The unemployment rate in Kansas declined from 2.8% last month to 2.6% this month. At the time of this post, the exact labor force participation rate has not been released, but from the raw data, Kansas’ civilian labor force grew by 410 people with 2,269 unemployed people finding work. This is good news considering Kansas’ labor force participation rate was declining last month, meaning more people were leaving the labor market as a whole than finding or searching for work. A potential explanation for this change could be the end of the omicron surge of COVID-19 in Kansas. For example, the number of new daily new cases dropped from 11,377 on January 10th to just 64 two months later on March 10th.
By June of this year, the Kansas state budget will have roughly a $3 billion surplus accumulated from months of high tax collections. The legislature needs to quickly determine how to manage this surplus and responsibly balance future tax and spending policy. However, this goal has already been muddled. SB 347 which provides for billions of dollars in government subsidies to a mystery company is expected to create a budget deficit by FY 2026. This deficit is looming over other tax proposals like the $462 million elimination of the food sales tax, a $460 million tax rebate, and millions of dollars worth of other proposals.

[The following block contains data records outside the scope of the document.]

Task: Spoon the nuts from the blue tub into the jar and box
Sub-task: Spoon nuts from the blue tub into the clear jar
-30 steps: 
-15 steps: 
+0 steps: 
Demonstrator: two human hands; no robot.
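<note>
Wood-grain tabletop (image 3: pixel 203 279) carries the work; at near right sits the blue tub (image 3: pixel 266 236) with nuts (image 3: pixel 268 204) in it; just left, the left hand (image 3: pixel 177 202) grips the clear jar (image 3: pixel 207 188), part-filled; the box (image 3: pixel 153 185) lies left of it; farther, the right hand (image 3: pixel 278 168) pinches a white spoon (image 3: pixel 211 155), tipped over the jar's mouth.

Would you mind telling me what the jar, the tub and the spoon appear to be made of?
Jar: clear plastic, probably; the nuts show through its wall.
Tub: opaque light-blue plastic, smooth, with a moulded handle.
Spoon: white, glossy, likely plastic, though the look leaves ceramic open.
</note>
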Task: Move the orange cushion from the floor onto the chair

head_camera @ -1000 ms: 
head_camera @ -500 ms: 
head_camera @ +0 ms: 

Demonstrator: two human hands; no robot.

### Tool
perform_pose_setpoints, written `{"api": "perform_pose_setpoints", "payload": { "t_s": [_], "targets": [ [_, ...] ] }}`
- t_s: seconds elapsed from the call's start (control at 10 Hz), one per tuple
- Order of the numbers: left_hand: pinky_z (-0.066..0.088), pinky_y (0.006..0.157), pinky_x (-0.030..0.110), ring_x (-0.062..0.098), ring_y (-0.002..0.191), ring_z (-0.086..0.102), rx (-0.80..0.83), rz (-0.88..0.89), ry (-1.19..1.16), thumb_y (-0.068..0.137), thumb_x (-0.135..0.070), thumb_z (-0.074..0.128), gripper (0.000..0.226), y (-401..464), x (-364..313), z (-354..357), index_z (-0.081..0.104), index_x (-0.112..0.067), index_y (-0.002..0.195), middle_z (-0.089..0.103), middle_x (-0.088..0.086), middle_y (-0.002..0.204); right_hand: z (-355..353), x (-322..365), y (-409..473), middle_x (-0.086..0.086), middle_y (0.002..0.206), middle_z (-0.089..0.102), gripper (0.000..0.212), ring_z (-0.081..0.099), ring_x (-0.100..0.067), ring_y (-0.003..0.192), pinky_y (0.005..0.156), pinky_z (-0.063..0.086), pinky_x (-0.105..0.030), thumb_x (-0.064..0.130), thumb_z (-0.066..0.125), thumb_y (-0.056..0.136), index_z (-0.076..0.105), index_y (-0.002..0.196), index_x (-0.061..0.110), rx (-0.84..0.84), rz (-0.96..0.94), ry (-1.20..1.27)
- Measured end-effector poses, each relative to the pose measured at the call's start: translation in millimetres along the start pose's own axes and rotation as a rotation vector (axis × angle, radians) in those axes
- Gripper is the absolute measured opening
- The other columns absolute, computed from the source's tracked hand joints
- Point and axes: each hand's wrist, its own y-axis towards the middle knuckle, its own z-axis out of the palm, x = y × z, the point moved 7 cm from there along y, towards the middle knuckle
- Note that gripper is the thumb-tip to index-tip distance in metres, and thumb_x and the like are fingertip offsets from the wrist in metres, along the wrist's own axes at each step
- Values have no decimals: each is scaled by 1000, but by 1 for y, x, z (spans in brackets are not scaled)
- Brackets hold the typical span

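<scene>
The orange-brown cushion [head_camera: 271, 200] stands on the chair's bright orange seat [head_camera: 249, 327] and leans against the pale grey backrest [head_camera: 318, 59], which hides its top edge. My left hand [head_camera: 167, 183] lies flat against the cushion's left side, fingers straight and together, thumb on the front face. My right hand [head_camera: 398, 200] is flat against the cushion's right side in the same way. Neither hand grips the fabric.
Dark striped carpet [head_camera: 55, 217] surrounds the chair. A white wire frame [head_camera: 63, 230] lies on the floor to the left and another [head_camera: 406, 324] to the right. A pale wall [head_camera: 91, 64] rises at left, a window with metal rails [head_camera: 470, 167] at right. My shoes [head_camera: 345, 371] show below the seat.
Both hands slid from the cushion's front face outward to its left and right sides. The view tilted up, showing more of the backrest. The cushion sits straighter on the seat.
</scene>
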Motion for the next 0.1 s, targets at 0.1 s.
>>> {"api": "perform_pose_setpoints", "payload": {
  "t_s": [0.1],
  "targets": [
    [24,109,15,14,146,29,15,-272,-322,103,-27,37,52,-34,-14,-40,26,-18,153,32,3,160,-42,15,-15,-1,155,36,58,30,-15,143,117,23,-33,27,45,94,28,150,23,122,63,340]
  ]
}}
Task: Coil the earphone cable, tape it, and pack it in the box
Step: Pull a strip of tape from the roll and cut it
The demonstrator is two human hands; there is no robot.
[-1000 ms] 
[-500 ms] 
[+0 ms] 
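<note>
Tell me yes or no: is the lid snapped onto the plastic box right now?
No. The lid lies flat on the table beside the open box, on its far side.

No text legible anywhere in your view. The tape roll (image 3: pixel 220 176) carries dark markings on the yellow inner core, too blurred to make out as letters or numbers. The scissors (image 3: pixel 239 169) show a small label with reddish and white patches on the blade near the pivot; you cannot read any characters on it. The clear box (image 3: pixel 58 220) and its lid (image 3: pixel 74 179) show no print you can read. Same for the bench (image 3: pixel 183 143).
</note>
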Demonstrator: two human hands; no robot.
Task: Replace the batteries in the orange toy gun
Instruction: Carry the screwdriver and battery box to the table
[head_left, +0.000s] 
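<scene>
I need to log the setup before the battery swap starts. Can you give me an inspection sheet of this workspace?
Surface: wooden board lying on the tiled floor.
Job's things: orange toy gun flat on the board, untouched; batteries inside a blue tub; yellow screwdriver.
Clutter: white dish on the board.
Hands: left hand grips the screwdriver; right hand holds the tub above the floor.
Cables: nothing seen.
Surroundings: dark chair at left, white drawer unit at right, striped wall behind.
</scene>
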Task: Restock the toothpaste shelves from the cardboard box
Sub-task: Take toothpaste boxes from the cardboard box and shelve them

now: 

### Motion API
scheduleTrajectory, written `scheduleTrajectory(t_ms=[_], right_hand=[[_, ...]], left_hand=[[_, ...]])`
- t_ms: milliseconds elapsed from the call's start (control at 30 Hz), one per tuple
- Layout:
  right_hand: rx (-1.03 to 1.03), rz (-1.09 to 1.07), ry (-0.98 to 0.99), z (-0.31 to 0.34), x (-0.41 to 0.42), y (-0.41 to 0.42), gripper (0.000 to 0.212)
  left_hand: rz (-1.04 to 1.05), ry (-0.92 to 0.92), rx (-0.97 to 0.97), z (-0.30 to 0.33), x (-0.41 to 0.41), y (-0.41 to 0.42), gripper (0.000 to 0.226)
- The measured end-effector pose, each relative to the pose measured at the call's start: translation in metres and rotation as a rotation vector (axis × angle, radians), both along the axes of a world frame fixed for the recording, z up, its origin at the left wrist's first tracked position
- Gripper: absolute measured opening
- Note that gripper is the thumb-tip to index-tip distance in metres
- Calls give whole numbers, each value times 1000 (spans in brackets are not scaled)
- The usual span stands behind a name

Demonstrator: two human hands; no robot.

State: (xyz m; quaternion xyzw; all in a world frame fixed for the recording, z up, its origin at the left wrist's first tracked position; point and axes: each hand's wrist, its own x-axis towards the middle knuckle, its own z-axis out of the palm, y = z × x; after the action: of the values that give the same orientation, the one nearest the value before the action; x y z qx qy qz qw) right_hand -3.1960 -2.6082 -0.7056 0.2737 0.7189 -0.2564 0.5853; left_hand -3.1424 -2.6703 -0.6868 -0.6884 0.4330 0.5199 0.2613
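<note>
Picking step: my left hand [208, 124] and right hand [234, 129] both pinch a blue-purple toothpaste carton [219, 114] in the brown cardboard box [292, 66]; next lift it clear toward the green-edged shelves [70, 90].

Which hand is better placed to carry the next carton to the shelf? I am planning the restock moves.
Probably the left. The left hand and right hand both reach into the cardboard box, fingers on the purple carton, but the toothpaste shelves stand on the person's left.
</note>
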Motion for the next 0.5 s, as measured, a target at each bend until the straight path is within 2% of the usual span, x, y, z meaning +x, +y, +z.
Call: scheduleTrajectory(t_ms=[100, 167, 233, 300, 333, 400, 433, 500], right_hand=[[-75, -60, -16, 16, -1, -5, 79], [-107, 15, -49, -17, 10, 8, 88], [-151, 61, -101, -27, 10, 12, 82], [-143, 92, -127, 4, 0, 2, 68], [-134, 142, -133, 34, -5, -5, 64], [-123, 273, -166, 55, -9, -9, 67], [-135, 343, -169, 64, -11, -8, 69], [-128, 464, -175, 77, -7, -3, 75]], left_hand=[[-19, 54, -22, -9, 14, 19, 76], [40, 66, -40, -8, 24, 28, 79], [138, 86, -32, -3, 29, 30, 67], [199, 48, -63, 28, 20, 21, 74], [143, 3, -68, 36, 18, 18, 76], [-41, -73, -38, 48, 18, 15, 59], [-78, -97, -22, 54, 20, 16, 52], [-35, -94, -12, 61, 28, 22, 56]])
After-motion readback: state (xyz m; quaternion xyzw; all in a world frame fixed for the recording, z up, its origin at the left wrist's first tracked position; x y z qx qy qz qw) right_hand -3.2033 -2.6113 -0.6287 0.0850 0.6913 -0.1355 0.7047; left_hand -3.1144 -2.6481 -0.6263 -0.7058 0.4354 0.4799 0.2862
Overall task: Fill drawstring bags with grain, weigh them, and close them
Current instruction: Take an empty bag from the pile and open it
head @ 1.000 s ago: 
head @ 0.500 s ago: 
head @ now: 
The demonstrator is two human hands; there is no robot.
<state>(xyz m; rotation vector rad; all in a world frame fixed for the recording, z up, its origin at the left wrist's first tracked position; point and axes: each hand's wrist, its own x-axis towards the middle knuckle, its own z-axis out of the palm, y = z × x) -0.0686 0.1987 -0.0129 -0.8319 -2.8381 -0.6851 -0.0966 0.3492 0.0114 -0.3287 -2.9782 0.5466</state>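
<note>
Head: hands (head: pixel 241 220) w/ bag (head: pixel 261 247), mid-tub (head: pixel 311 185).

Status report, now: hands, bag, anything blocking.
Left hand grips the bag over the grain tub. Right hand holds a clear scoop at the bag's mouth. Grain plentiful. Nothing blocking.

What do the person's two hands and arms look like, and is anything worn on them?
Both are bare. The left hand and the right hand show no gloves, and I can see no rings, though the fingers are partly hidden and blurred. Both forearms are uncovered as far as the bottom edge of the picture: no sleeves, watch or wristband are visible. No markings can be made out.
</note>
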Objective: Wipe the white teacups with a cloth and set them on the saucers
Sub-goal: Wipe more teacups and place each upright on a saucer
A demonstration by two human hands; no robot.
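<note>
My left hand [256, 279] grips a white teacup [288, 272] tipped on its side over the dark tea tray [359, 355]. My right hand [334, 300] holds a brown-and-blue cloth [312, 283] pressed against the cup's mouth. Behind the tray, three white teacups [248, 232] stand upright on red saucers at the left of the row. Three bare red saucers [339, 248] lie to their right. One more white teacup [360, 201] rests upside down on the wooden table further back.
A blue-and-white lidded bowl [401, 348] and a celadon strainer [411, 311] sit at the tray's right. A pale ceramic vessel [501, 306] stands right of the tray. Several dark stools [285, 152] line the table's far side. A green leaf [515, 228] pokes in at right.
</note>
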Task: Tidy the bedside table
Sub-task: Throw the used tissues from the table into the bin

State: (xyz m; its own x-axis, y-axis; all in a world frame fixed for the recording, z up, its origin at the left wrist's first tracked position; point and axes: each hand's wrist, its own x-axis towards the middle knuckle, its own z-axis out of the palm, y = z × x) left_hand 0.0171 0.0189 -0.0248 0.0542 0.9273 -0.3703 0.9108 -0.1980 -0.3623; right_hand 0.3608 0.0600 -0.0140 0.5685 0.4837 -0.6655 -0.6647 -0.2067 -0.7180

While these policies vary from good with proper spending control (food sales tax) to a complete waste of taxpayer cash for no growth (the megasubsidy), the state should consider better long-term tax reform opportunities, such as lowering personal income tax rates. A one percent drop in a state’s personal income taxes corresponds to a .78 percent increase to a state’s GDP. This comes from the fact that the 256,950 small businesses in Kansas pay more in personal income taxes than in corporate income taxes due to their tax status. A tax on personal income is discouragement from work and also creates a barrier for owners to expand their businesses, thus harming GDP growth.
In any case, legislators need to think responsibly about how taxpayer dollars are spent – now and in the future.